CS30.2.3 The Doppler-corrected gamma-ray resolution depends on the velocity uncertainty. If $\beta = 0.38 \pm 0.01$ (the uncertainty arises from the target thickness — the reaction can occur at any depth), calculate the energy uncertainty of the Doppler correction at $\theta = 90°$ for a 2.04 MeV gamma ray.

CS30.2.4 Marcus's analysis pipeline processes 1,728 detector channels per event. If the data acquisition records 5,000 events per second (including background and all trigger types) and each event is 4 kB, how much raw data is produced per day? Per 7-day beam time?

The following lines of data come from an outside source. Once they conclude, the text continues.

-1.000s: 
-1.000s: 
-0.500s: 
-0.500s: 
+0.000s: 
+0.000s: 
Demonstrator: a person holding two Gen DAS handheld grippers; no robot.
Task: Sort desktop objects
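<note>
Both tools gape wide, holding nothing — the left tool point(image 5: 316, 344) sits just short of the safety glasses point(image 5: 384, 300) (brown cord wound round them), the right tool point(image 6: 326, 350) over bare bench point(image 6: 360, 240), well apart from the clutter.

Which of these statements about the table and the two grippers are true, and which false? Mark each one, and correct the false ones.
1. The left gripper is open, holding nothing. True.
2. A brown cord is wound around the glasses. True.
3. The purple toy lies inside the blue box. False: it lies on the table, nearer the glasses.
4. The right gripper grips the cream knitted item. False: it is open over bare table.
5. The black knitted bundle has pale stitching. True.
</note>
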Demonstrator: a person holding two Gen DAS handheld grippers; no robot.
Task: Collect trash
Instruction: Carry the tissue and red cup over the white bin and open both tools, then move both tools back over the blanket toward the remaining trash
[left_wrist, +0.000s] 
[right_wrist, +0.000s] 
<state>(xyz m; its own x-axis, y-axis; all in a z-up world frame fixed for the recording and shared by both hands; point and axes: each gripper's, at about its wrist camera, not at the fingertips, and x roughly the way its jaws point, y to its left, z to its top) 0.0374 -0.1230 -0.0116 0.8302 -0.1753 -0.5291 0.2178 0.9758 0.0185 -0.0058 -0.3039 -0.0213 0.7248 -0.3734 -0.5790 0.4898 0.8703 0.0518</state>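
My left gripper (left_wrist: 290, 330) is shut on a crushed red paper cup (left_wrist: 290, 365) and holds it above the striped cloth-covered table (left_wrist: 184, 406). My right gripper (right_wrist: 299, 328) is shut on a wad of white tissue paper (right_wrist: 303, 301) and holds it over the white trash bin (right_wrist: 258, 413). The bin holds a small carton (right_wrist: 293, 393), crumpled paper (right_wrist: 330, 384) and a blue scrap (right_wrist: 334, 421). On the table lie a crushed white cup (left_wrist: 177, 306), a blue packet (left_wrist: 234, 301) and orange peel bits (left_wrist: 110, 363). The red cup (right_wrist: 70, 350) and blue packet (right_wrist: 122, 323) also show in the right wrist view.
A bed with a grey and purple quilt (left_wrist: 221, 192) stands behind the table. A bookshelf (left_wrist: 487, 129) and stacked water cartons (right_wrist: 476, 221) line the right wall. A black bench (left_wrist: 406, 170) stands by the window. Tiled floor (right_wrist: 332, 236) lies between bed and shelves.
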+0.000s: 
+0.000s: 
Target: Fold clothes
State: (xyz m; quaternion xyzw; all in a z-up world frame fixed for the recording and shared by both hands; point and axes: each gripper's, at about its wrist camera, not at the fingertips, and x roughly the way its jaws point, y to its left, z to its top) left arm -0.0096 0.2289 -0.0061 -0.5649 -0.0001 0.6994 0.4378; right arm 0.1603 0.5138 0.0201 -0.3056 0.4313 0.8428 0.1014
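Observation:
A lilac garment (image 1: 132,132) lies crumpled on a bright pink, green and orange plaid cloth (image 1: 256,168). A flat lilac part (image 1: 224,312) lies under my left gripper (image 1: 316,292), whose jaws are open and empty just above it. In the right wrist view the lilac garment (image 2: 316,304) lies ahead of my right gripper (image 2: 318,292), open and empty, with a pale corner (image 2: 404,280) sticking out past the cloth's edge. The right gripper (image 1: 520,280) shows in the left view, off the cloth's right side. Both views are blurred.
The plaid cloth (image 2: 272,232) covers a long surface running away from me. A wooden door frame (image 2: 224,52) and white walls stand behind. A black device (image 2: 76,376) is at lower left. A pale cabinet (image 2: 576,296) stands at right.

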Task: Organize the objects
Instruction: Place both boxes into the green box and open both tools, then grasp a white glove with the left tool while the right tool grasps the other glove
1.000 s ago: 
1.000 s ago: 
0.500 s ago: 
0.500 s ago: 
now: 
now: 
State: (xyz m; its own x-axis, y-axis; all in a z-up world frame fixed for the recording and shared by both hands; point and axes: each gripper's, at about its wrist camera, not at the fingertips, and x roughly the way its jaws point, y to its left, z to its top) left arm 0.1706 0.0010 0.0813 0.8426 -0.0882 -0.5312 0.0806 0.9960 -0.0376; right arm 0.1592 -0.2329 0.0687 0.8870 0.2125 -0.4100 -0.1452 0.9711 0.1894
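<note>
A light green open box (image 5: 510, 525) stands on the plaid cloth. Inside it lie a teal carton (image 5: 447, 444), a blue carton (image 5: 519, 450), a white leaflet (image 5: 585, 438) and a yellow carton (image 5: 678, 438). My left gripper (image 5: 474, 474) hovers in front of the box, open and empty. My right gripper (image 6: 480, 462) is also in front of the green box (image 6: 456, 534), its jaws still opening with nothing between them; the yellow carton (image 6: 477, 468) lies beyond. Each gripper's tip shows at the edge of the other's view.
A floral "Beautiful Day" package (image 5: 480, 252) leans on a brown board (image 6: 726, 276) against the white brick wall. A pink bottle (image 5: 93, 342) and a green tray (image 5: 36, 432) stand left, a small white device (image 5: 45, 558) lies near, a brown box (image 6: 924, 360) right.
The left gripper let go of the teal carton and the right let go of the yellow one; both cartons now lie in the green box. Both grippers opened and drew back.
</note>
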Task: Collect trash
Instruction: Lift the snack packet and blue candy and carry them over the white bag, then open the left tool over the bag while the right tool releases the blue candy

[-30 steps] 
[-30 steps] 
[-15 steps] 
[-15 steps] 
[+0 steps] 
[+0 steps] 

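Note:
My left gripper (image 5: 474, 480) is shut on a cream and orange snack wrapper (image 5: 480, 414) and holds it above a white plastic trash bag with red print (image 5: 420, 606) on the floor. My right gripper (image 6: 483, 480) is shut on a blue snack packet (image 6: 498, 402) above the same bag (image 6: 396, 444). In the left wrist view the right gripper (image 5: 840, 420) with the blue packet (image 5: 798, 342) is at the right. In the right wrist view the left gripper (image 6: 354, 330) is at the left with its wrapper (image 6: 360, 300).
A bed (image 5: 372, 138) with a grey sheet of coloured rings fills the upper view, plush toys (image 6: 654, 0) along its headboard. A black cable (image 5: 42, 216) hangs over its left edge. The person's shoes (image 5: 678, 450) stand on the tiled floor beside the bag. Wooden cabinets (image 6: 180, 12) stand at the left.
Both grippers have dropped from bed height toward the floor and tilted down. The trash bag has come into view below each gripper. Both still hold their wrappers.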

Reflection: What Makes an Experimentalist

This case study illustrates that experimental nuclear physics is not merely a technical exercise but a deeply human endeavor. The experiment described here required:

  • Scientific judgment: Choosing the right physics question, the right observable, and the right technique to address it.
  • Technical mastery: Designing the detector setup, writing the analysis software, and understanding the systematic uncertainties.
  • Project management: Coordinating 28 collaborators across 9 institutions, managing a 7-day beam time with round-the-clock shifts, and navigating the PAC process.
  • Resilience: Diagnosing a 3-hour beam failure at 2:30 AM and deciding in real time how to recover lost data.
  • Patience: Spending 12 months on analysis for a result that can be stated in a single sentence.

The combination of these skills — physics insight, technical ability, teamwork, and perseverance — defines the experimental nuclear physicist. Every data point on the chart of nuclides represents this investment of human effort, and every point extends our knowledge of the physical world by one hard-won increment.